Late into the evening on Friday, March 8, 2024, after lengthy litigation and two delays of the rule’s effective date, the U.S. District Court for the Eastern District of Texas vacated the National Labor Relation Board’s (“NLRB”) new rule on the standard for determining joint-employer status (the “2024 Rule”). The vacated 2024 Rule, previously scheduled to take effect on March 11, 2024, greatly broadened the definition of “joint employer” under the National Labor Relations Act (“NLRA”) and would have had significant implications for employers and, specifically, government contractors.

What Was the 2024 Rule?

Under the vacated 2024 Rule, two or more entities would have been considered joint employers if the entities shared or codetermined control over at least one of the following seven “essential terms and conditions of employment,” which represent an exhaustive list:

  1. wages, benefits, and other compensation;
  2. hours of work and scheduling;
  3. assignment of duties to be performed;
  4. supervision of the performance of duties;
  5. work rules and directions governing the manner, means, and methods of the performance of duties and the grounds for discipline;
  6. the tenure of employment, including hiring and discharge; and
  7. working conditions related to the safety and health of employees.

An entity would be deemed to “share or codetermine” control—and thus would be considered a joint employer—if it (i) exercised direct or immediate control over one of these seven essential terms and conditions of another entity’s employees, or (ii) had indirect or reserved authority to exercise control (including control exercised through an intermediary) over of one of these seven essential terms and conditions of another entity’s employees, regardless of whether that control is actually exercised. This was the most impactful change in the 2024 Rule.

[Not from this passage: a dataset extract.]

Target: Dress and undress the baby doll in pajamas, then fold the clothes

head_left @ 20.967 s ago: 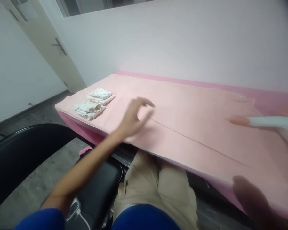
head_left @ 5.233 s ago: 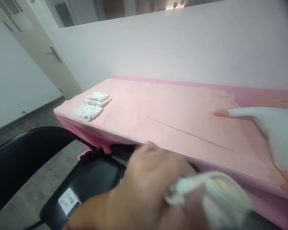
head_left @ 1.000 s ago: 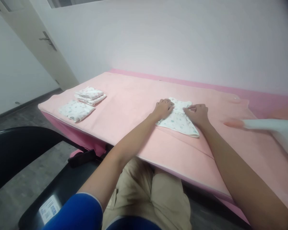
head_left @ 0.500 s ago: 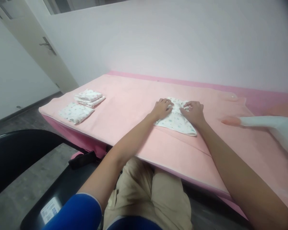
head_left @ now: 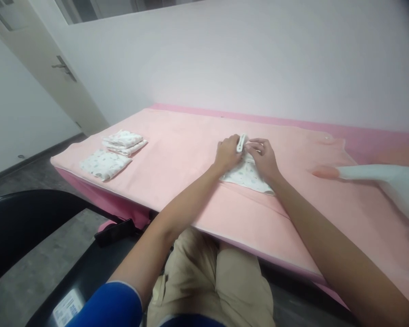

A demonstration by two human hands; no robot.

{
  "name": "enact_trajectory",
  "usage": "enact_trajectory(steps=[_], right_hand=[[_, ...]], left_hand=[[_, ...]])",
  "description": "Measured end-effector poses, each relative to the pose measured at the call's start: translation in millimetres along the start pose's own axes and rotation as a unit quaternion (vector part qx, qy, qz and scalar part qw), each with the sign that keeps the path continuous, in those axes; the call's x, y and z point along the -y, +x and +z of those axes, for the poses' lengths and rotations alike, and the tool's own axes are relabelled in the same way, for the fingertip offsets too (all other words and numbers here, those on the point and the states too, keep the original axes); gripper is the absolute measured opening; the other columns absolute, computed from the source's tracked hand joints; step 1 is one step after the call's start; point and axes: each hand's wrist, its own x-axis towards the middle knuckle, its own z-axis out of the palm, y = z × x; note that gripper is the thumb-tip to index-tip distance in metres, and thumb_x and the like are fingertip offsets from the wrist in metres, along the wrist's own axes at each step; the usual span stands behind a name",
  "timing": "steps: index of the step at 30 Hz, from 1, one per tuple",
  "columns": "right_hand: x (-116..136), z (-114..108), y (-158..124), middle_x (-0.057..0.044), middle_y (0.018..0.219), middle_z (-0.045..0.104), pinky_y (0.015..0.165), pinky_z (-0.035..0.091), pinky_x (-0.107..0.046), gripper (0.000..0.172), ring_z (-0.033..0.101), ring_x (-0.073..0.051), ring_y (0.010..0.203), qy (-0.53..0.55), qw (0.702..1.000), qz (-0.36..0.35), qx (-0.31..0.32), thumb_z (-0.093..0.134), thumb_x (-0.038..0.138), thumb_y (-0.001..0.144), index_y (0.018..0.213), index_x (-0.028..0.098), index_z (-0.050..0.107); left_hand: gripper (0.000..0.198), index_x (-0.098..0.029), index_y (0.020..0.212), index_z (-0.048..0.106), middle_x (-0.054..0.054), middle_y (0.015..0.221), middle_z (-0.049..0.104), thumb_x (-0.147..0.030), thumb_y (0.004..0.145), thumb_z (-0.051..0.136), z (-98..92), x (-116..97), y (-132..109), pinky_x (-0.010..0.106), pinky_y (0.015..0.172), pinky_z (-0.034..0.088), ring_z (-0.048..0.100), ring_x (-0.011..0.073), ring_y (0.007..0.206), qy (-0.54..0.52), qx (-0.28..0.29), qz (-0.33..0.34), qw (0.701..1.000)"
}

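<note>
A small white patterned cloth (head_left: pixel 246 176) lies on the pink-covered table (head_left: pixel 191 150) in front of me. My left hand (head_left: pixel 226 154) and my right hand (head_left: pixel 263 157) are side by side at its far edge. Both pinch that edge and lift it into a raised fold between them. The near part of the cloth stays flat on the table, partly hidden under my right wrist.
Two folded white cloths, one a flat fold (head_left: pixel 104 164) and one a thicker stack (head_left: pixel 124 140), sit at the table's far left. Another person's white sleeve and fingertip (head_left: pixel 368 173) rest on the table at right. A black chair (head_left: pixel 27 227) stands at left, a door (head_left: pixel 51 68) behind.
My hands have drawn closer together and raised the cloth's far edge off the table; a second ago they lay flat on the spread cloth.
</note>
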Motion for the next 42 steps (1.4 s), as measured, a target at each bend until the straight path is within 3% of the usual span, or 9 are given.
enact_trajectory(steps=[3,6,10,13,20,28,35,39,42], right_hand=[[-5.3,-0.8,-5.4,-0.008,0.128,0.071,0.104,0.054,-0.044,0.033,0.067,-0.025,0.117,-0.093,0.994,-0.057,0.027,0.065,0.047,0.097,0.121,0.027,0.057],[-20.8,-7.2,-6.9,-0.011,0.129,0.067,0.105,0.053,-0.049,0.033,0.063,-0.029,0.117,-0.189,0.978,-0.046,0.074,0.067,0.044,0.094,0.120,0.026,0.061],[-36.7,-12.3,-4.3,-0.011,0.126,0.066,0.106,0.052,-0.051,0.035,0.060,-0.032,0.121,-0.219,0.970,-0.024,0.104,0.070,0.045,0.092,0.121,0.026,0.063],[-37.9,-11.7,-3.9,-0.011,0.126,0.067,0.107,0.051,-0.052,0.037,0.058,-0.033,0.122,-0.229,0.967,-0.032,0.105,0.070,0.045,0.093,0.124,0.027,0.062],[-23.3,-3.8,1.3,-0.011,0.121,0.066,0.103,0.051,-0.054,0.045,0.057,-0.036,0.120,-0.277,0.954,-0.020,0.113,0.068,0.050,0.093,0.131,0.027,0.058],[-2.5,27.2,35.7,-0.019,0.127,0.064,0.100,0.048,-0.055,0.051,0.056,-0.042,0.122,-0.433,0.885,0.022,0.171,0.066,0.067,0.093,0.116,0.022,0.059],[11.6,45.4,43.4,-0.024,0.125,0.069,0.093,0.048,-0.046,0.033,0.064,-0.038,0.112,-0.533,0.820,-0.022,0.207,0.054,0.036,0.104,0.123,0.011,0.064],[30.2,32.1,46.1,-0.022,0.111,0.073,0.090,0.047,-0.040,0.024,0.068,-0.034,0.106,-0.559,0.803,-0.028,0.205,0.050,0.019,0.101,0.113,0.010,0.068],[36.6,-3.8,54.0,-0.021,0.107,0.074,0.082,0.048,-0.039,0.031,0.069,-0.034,0.099,-0.569,0.807,-0.006,0.158,0.049,0.028,0.103,0.122,0.010,0.066]], left_hand=[[0.020,-0.025,0.111,0.060,0.006,0.113,0.076,-0.043,0.106,0.054,-14.7,16.9,9.7,0.038,0.097,0.047,0.067,0.0266,0.107,-0.046,-0.038,-0.095,0.994],[0.023,-0.025,0.104,0.061,0.004,0.110,0.077,-0.047,0.105,0.054,-38.1,46.1,22.8,0.035,0.088,0.048,0.068,0.0247,0.101,-0.048,-0.059,-0.194,0.978],[0.024,-0.025,0.101,0.064,0.004,0.115,0.078,-0.049,0.099,0.066,-66.6,84.6,30.1,0.033,0.094,0.045,0.069,0.0243,0.108,-0.015,-0.035,-0.253,0.967],[0.032,-0.025,0.105,0.065,0.003,0.118,0.078,-0.055,0.095,0.069,-72.9,98.2,22.1,0.034,0.102,0.042,0.067,0.0246,0.113,-0.016,-0.016,-0.260,0.965],[0.039,-0.028,0.113,0.068,0.004,0.117,0.079,-0.063,0.098,0.062,-63.5,98.0,11.3,0.035,0.104,0.040,0.063,0.0267,0.120,-0.057,0.017,-0.250,0.966],[0.042,-0.028,0.116,0.069,0.004,0.121,0.079,-0.061,0.105,0.046,-59.6,107.7,14.7,0.037,0.108,0.040,0.061,0.0286,0.127,-0.054,0.010,-0.250,0.967],[0.032,-0.026,0.112,0.067,0.003,0.112,0.080,-0.053,0.105,0.052,-56.9,112.9,18.4,0.039,0.111,0.040,0.069,0.0250,0.113,-0.054,0.012,-0.230,0.972],[0.033,-0.026,0.112,0.066,0.003,0.111,0.079,-0.055,0.105,0.052,-57.0,114.2,18.7,0.039,0.111,0.041,0.070,0.0247,0.112,-0.050,0.010,-0.228,0.972],[0.034,-0.026,0.112,0.066,0.003,0.113,0.080,-0.056,0.105,0.052,-57.0,114.9,19.3,0.040,0.112,0.041,0.070,0.0247,0.112,-0.045,0.010,-0.228,0.973]])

What Impact Would the 2024 Rule Have Had on Government Contractors?

In the government contracting industry—where prime-subcontractor agreements, mentor-protégé agreements, joint ventures, teaming agreements, and other forms of multi-entity collaboration are routine—the 2024 Rule would significantly impact government contractors. Considering that agreements between government contractors often contain provisions permitting one entity to exercise some degree of control over the essential terms and conditions of another entity’s employees, the 2024 Rule would have increased the likelihood of contractors facing claims from another entity’s employees. We discussed the impact of the joint rule on government contractors at length in a recent podcast by Berenzweig Leonard Managing Partners Declan Leonard and Seth Berenzweig released in late February.

What Was the Court’s Ruling, and What Happens Now?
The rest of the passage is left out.